**TASK ITEM:** Pictures in the data below are not part of the copy; transcribe everything else exactly.

=== Section Start ===

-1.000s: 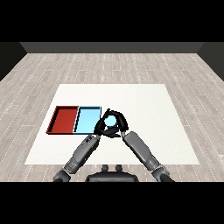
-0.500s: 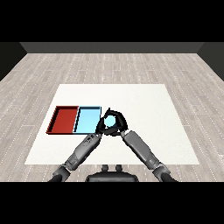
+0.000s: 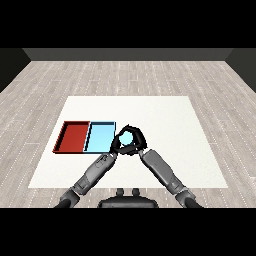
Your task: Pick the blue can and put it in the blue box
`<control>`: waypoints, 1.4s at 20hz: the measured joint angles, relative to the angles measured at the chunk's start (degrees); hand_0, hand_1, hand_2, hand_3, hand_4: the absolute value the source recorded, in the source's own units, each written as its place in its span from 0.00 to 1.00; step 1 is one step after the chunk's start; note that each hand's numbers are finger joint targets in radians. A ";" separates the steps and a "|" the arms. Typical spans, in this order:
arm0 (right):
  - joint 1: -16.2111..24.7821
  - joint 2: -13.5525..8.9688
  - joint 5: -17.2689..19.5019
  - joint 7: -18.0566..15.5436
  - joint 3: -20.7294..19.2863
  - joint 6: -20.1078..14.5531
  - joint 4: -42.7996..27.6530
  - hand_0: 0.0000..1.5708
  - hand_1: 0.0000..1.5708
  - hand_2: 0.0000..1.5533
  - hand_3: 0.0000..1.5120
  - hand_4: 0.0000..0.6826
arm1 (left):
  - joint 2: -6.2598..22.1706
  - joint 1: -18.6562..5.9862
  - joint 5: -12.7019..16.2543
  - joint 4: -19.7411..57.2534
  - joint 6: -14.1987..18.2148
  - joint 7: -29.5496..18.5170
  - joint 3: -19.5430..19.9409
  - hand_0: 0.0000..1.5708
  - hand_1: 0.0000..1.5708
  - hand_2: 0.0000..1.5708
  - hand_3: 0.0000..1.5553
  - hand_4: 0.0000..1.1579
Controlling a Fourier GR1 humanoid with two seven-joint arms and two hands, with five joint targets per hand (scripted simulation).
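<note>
Trays lie side by side on the white bench [image 3: 165, 115], left of the frame's centre: a red tray [image 3: 74, 136] on the outside and a light blue tray [image 3: 99, 137] touching its right edge. Just right of the blue tray, near the middle of the frame, the blue can [image 3: 127, 137] shows as a pale blue patch ringed by black fingers. The right robot hand [image 3: 135, 141] is curled round the can, its fingers arching over the top and down the sides. The can sits beside the blue tray's right rim, not inside it; whether it rests on the bench or is lifted cannot be told. The left robot hand [image 3: 116, 146] lies close against the can's lower left side, by the tray's near right corner; whether its fingers are spread or curled cannot be told. Both grey forearms rise from the lower corners and meet at the can.
</note>
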 measured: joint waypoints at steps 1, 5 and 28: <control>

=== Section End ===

**TASK RESPONSE:**
-1.000s: 
-0.500s: 
+0.000s: 
Your task: Pick the blue can and put it in the blue box
`<control>`: waypoints, 1.4s at 20hz: the measured joint angles, relative to the angles measured at the chunk's start (degrees); hand_0, hand_1, hand_2, hand_3, hand_4: the absolute value the source recorded, in the source's own units, each written as its place in its span from 0.00 to 1.00; step 1 is one step after the chunk's start; note that each hand's numbers are finger joint targets in radians. A ";" separates the steps and a "|" the arms. Typical spans, in this order:
arm0 (right):
  - joint 1: -16.2111..24.7821
  - joint 2: -13.5525..8.9688
  - joint 5: -17.2689..19.5019
  - joint 7: -18.0566..15.5436
  - joint 3: -20.7294..19.2863
  - joint 6: -20.1078..14.5531
  - joint 4: -42.7996..27.6530
  - hand_0: 0.0000..1.5708
  - hand_1: 0.0000..1.5708
  - hand_2: 0.0000..1.5533
  - hand_3: 0.0000..1.5120
  - hand_4: 0.0000..0.6826
arm1 (left):
  - joint 2: -6.2598..22.1706
  - joint 1: -18.6562..5.9862
  - joint 5: -12.7019..16.2543
  - joint 4: -19.7411..57.2534
  - joint 6: -14.1987..18.2148
  - joint 7: -29.5496..18.5170
  - joint 3: -19.5430..19.9409
  - hand_0: 0.0000..1.5708
  - hand_1: 0.0000..1.5708
  - hand_2: 0.0000..1.5708
  - hand_3: 0.0000..1.5553
  - hand_4: 0.0000..1.1579
Controlling a Fourier GR1 humanoid with two seven-joint arms and two hands, with five joint targets per hand (scripted simulation).
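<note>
Trays lie side by side on the white bench [image 3: 165, 115], left of the frame's centre: a red tray [image 3: 74, 136] on the outside and a light blue tray [image 3: 99, 137] touching its right edge. Just right of the blue tray, near the middle of the frame, the blue can [image 3: 127, 137] shows as a pale blue patch ringed by black fingers. The right robot hand [image 3: 135, 141] is curled round the can, its fingers arching over the top and down the sides. The can sits beside the blue tray's right rim, not inside it; whether it rests on the bench or is lifted cannot be told. The left robot hand [image 3: 116, 146] lies close against the can's lower left side, by the tray's near right corner; whether its fingers are spread or curled cannot be told. Both grey forearms rise from the lower corners and meet at the can.
</note>
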 measured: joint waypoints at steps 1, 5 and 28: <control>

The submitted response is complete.